■ TASK DIRECTIONS: Copy out the data line by line exactly, from its start to the line bearing "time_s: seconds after", inclusive.
= Beginning of Section =
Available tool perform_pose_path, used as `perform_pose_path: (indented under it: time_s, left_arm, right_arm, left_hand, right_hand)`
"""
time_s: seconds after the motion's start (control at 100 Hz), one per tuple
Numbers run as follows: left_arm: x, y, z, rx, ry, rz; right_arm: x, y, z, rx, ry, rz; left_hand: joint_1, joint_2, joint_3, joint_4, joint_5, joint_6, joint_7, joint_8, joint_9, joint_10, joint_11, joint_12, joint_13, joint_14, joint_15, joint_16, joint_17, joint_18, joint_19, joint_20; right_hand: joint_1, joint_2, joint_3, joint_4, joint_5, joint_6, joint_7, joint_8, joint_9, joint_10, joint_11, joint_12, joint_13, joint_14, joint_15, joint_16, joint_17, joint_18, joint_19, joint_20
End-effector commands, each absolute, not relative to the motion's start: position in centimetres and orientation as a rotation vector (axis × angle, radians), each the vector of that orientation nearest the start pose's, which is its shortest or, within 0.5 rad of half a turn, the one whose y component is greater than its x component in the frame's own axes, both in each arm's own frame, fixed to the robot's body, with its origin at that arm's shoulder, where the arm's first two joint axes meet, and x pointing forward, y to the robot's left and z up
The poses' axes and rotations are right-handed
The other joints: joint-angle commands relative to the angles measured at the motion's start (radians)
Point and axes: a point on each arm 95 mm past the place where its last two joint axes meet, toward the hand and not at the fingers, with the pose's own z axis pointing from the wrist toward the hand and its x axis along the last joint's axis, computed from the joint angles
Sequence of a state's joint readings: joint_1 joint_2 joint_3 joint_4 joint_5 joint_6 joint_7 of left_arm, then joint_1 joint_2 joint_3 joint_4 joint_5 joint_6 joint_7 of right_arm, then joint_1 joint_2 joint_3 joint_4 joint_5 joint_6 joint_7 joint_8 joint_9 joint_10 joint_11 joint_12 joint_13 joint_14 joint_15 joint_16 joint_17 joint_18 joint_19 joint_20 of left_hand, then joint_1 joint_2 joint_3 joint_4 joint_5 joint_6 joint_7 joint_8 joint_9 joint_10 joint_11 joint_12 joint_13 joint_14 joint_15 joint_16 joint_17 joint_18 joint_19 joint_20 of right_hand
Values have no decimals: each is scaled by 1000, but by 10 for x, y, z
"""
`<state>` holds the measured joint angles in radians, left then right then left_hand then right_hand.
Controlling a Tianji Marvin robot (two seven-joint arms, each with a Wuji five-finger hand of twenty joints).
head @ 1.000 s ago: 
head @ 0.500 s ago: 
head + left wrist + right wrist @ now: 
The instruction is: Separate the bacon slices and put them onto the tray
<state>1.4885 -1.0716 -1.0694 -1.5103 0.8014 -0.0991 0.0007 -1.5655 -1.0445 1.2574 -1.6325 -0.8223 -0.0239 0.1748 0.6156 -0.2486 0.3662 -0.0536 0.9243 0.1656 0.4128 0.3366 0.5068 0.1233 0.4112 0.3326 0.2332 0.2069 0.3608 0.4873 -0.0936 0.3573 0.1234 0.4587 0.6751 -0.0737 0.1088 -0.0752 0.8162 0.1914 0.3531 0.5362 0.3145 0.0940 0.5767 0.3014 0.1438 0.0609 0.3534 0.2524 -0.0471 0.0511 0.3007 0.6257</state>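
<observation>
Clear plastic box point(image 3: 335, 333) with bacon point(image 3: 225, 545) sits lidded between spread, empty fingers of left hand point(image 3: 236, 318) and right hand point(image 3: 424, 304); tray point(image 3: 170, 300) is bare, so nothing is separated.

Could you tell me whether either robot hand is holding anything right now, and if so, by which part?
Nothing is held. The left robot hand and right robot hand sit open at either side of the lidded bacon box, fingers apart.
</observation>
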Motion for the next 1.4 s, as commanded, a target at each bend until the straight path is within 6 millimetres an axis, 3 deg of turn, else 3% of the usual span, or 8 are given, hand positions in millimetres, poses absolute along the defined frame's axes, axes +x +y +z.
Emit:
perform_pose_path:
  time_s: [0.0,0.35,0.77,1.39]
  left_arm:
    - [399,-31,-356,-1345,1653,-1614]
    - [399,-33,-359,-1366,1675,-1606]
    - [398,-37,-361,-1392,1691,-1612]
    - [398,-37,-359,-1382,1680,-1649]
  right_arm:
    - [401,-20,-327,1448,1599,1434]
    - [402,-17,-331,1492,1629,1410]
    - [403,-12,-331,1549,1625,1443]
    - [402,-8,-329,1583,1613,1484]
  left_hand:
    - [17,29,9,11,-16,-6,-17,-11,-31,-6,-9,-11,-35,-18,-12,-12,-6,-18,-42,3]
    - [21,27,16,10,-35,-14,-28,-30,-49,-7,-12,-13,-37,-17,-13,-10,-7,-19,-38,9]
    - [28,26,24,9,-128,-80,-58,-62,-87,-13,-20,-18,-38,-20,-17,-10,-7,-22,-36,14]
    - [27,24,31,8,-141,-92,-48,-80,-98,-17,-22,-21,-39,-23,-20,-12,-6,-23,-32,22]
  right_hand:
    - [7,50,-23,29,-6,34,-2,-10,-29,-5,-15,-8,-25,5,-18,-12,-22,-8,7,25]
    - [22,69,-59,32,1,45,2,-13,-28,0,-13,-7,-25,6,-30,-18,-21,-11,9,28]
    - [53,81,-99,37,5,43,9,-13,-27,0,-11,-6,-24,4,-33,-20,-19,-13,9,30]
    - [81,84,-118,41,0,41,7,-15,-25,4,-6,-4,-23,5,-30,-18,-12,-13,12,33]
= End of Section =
■ EXERCISE SOLUTION:
Available tool perform_pose_path, used as `perform_pose_path: (indented under it: time_s, left_arm, right_arm, left_hand, right_hand)`
"""
time_s: seconds after the motion's start (control at 100 Hz), one per tuple

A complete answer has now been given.